2/12/2012 Mardi Gras Night

Dryden is SO happy it's hard sometimes to even remember that there is a problem lurking under all of that chubbiness.  He just takes every day and rolls with it.  So what if they want him to roll over and crawl.  He will do it when he is good and ready.  They told us that they were concerned because he wasn't reaching for anything... the very next week in therapy, he was like FINE... here... I'll reach.   Unstoppable.  Me... not so much.  


I think of all of the things we have to do and look out for and how used to the whole process we are.  Tina for example.  She has never even flinched when I said, Tina, I think we need to take Bubba to the hospital.  Her response is, no matter what we are doing, ok mom, I'll get the diaper bag ready.  She's 9. She takes it better than me!!  We are cathing him every 4 hours now... and she has never really questioned it.  She asked one time and I told her we had to help him pee pee and that was it.  From them on she is by my side to help.  I guess it really has just become our way of life, but it doesn't make it any easier.  
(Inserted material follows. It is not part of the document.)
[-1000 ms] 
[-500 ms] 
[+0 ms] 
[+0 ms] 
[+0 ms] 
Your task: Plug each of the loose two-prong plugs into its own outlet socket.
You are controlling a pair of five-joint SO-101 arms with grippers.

I'm still working out the kinks in my little mommy heart.  I can't stand thinking about his future and anything that could possibly go wrong.  It drives me insane on a daily basis to know that he will have a slightly harder life than most.  But, as parents, all we want for our kids is the very best, right?  Is it so wrong of me to want the same for my son?  You may say that it's wrong for me to feel this way.  I KNOW my baby is perfect just the way he is, but tell that to the guy behind me in line at the grocery store when he is staring at his scar on his head.  Or the lady checking us out at the restaurant staring at the "train tracks" on his back.  Don't tell me you wouldn't get a little upset deep down inside.  They don't know him.  They don't know how much he has been through.  








Then he smiles at them... and they forget it all.  I can't tell you how many times I've heard, Oh my GOD, he is such a HAPPY baby."  All I can say is, you have no idea.  He wakes up smiling.  He is just SO happy to be here.  

I have friends who have lost their babies and it really puts into perspective how lucky I am to even have time to spend with my little man.  It makes everything ok again.  I'm not ok with the fact that bad things are going to happen... but in a way, maybe I am.  At least he is here for them to happen.  And in the end... I know he is STILL going to be the happiest baby I've ever known.